▶ [WORK TO COMPLETE]: An unaltered copy of every line below is the expected output.

[Records from a dataset]

==========

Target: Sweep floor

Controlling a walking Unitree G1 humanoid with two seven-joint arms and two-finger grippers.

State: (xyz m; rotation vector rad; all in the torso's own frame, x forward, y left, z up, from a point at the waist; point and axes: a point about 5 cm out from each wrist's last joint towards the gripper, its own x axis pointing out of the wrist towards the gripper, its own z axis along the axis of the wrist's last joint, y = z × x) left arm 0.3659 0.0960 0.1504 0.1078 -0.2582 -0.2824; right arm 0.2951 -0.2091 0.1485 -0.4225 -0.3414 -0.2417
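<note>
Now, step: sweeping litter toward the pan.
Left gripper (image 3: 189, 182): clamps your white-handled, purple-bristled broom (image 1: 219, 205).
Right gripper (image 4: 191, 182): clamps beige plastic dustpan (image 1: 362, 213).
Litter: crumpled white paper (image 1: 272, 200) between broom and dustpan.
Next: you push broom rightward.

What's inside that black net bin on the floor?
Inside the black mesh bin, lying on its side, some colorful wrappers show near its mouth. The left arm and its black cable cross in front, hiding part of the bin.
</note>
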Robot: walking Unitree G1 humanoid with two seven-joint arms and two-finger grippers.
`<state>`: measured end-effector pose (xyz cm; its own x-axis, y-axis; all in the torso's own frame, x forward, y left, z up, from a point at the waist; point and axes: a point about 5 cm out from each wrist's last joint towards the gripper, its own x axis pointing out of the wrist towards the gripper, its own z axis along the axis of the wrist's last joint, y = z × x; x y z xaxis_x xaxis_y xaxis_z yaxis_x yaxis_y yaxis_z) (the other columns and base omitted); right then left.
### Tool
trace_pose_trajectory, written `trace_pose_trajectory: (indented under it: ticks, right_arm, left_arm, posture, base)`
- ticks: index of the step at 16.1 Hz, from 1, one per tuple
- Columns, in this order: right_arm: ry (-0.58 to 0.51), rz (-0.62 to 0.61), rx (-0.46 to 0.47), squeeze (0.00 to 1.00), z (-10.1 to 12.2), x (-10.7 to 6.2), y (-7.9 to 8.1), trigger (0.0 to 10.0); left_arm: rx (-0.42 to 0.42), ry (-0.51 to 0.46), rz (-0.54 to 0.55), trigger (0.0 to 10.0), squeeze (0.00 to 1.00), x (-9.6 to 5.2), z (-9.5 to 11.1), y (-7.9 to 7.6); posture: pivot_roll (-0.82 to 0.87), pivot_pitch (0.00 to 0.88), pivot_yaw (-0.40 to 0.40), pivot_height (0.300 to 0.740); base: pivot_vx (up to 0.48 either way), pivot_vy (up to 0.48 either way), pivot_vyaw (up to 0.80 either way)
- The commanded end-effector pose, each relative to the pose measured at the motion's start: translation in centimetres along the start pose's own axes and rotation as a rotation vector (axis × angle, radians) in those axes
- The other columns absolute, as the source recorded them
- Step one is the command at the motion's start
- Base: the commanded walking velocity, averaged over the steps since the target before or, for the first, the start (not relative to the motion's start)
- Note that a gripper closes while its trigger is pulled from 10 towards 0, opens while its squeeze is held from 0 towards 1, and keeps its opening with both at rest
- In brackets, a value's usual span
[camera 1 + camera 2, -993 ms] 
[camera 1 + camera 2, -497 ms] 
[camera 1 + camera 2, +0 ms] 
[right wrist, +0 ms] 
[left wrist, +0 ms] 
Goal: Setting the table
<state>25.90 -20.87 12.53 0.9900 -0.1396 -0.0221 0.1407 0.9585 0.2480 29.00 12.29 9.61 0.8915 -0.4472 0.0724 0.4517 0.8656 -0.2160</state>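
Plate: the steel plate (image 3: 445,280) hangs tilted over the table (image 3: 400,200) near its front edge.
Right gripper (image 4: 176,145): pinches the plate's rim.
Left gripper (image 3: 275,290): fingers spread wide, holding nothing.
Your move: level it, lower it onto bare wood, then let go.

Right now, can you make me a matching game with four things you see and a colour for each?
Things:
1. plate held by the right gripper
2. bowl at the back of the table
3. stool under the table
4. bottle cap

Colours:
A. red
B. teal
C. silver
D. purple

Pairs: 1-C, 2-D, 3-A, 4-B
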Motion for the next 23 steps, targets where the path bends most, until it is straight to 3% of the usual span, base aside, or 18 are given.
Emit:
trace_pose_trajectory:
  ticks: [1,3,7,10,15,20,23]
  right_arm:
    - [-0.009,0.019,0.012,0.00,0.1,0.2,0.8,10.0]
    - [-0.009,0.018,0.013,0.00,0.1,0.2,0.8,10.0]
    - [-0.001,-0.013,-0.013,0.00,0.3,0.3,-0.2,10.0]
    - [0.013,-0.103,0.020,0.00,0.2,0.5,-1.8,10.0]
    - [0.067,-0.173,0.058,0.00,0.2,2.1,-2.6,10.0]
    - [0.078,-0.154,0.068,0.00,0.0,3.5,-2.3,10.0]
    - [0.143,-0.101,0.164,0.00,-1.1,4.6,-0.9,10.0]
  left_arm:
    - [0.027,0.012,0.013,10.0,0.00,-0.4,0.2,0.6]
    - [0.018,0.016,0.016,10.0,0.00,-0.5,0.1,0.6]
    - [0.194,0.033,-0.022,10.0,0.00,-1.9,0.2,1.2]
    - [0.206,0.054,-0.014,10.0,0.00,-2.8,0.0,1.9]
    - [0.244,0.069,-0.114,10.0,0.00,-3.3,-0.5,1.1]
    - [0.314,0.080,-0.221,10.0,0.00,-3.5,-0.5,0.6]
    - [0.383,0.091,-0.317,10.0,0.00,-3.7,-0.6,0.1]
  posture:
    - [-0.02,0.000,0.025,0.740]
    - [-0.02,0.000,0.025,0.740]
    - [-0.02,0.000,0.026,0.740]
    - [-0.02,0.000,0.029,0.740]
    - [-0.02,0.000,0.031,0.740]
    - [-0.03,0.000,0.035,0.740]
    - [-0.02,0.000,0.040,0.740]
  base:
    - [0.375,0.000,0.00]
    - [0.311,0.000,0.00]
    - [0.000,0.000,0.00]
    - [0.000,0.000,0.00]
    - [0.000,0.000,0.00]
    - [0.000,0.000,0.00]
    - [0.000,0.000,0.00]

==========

▶ [TASK OUTPUT]:
Target: Sweep floor

Controlling a walking Unitree G1 humanoid with two seven-joint arms and two-finger grippers.

State: (xyz m; rotation vector rad; all in the torso's own frame, x forward, y left, z up, from a point at the waist; point and axes: a point about 5 cm out from each wrist's last joint towards the gripper, its own x axis pointing out of the wrist towards the gripper, its own z axis along the axis of the wrist's last joint, y = z × x) left arm 0.3659 0.0960 0.1504 0.1078 -0.2582 -0.2824; right arm 0.2951 -0.2091 0.1485 -0.4225 -0.3414 -0.2417
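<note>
Now, step: sweeping litter toward the pan.
Left gripper (image 3: 189, 182): clamps your white-handled, purple-bristled broom (image 1: 219, 205).
Right gripper (image 4: 191, 182): clamps beige plastic dustpan (image 1: 362, 213).
Litter: crumpled white paper (image 1: 272, 200) between broom and dustpan.
Next: you push broom rightward.

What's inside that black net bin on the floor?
Inside the black mesh bin, lying on its side, some colorful wrappers show near its mouth. The left arm and its black cable cross in front, hiding part of the bin.
</note>
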Robot: walking Unitree G1 humanoid with two seven-joint arms and two-finger grippers.
`<state>`: measured end-effector pose (xyz cm; its own x-axis, y-axis; all in the torso's own frame, x forward, y left, z up, from a point at the waist; point and axes: a point about 5 cm out from each wrist's last joint towards the gripper, its own x axis pointing out of the wrist towards the gripper, its own z axis along the axis of the wrist's last joint, y = z × x; x y z xaxis_x xaxis_y xaxis_z yaxis_x yaxis_y yaxis_z) (the other columns and base omitted); right then left.
### Tool
trace_pose_trajectory, written `trace_pose_trajectory: (indented under it: ticks, right_arm, left_arm, posture, base)`
- ticks: index of the step at 16.1 Hz, from 1, one per tuple
- Columns, in this order: right_arm: ry (-0.58 to 0.51), rz (-0.62 to 0.61), rx (-0.46 to 0.47), squeeze (0.00 to 1.00), z (-10.1 to 12.2), x (-10.7 to 6.2), y (-7.9 to 8.1), trigger (0.0 to 10.0); left_arm: rx (-0.42 to 0.42), ry (-0.51 to 0.46), rz (-0.54 to 0.55), trigger (0.0 to 10.0), squeeze (0.00 to 1.00), x (-9.6 to 5.2), z (-9.5 to 11.1), y (-7.9 to 7.6); posture: pivot_roll (-0.82 to 0.87), pivot_pitch (0.00 to 0.88), pivot_yaw (-0.40 to 0.40), pivot_height (0.300 to 0.740); base: pivot_vx (up to 0.48 either way), pivot_vy (up to 0.48 either way), pivot_vyaw (up to 0.80 either way)
- The commanded end-effector pose, each relative to the pose measured at the motion's start: translation in centimetres along the start pose's own axes and rotation as a rotation vector (axis × angle, radians) in those axes
- The other columns absolute, as the source recorded them
- Step one is the command at the motion's start
- Base: the commanded walking velocity, averaged over the steps since the target before or, for the first, the start (not relative to the motion's start)
- Note that a gripper closes while its trigger is pulled from 10 towards 0, opens while its squeeze is held from 0 towards 1, and keeps its opening with both at rest
- In brackets, a value's usual span
[camera 1 + camera 2, -993 ms] 
[camera 1 + camera 2, -497 ms] 
[camera 1 + camera 2, +0 ms] 
[right wrist, +0 ms] 
[left wrist, +0 ms] 
Goal: Setting the table
<state>25.90 -20.87 12.53 0.9900 -0.1396 -0.0221 0.1407 0.9585 0.2480 29.00 12.29 9.61 0.8915 -0.4472 0.0724 0.4517 0.8656 -0.2160</state>
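Plate: the steel plate (image 3: 445,280) hangs tilted over the table (image 3: 400,200) near its front edge.
Right gripper (image 4: 176,145): pinches the plate's rim.
Left gripper (image 3: 275,290): fingers spread wide, holding nothing.
Your move: level it, lower it onto bare wood, then let go.

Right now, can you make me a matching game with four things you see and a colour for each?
Things:
1. plate held by the right gripper
2. bowl at the back of the table
3. stool under the table
4. bottle cap

Colours:
A. red
B. teal
C. silver
D. purple

Pairs: 1-C, 2-D, 3-A, 4-B
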Motion for the next 23 steps, targets where the path bends most, until it is straight to 3% of the usual span, base aside, or 18 are given.
Emit:
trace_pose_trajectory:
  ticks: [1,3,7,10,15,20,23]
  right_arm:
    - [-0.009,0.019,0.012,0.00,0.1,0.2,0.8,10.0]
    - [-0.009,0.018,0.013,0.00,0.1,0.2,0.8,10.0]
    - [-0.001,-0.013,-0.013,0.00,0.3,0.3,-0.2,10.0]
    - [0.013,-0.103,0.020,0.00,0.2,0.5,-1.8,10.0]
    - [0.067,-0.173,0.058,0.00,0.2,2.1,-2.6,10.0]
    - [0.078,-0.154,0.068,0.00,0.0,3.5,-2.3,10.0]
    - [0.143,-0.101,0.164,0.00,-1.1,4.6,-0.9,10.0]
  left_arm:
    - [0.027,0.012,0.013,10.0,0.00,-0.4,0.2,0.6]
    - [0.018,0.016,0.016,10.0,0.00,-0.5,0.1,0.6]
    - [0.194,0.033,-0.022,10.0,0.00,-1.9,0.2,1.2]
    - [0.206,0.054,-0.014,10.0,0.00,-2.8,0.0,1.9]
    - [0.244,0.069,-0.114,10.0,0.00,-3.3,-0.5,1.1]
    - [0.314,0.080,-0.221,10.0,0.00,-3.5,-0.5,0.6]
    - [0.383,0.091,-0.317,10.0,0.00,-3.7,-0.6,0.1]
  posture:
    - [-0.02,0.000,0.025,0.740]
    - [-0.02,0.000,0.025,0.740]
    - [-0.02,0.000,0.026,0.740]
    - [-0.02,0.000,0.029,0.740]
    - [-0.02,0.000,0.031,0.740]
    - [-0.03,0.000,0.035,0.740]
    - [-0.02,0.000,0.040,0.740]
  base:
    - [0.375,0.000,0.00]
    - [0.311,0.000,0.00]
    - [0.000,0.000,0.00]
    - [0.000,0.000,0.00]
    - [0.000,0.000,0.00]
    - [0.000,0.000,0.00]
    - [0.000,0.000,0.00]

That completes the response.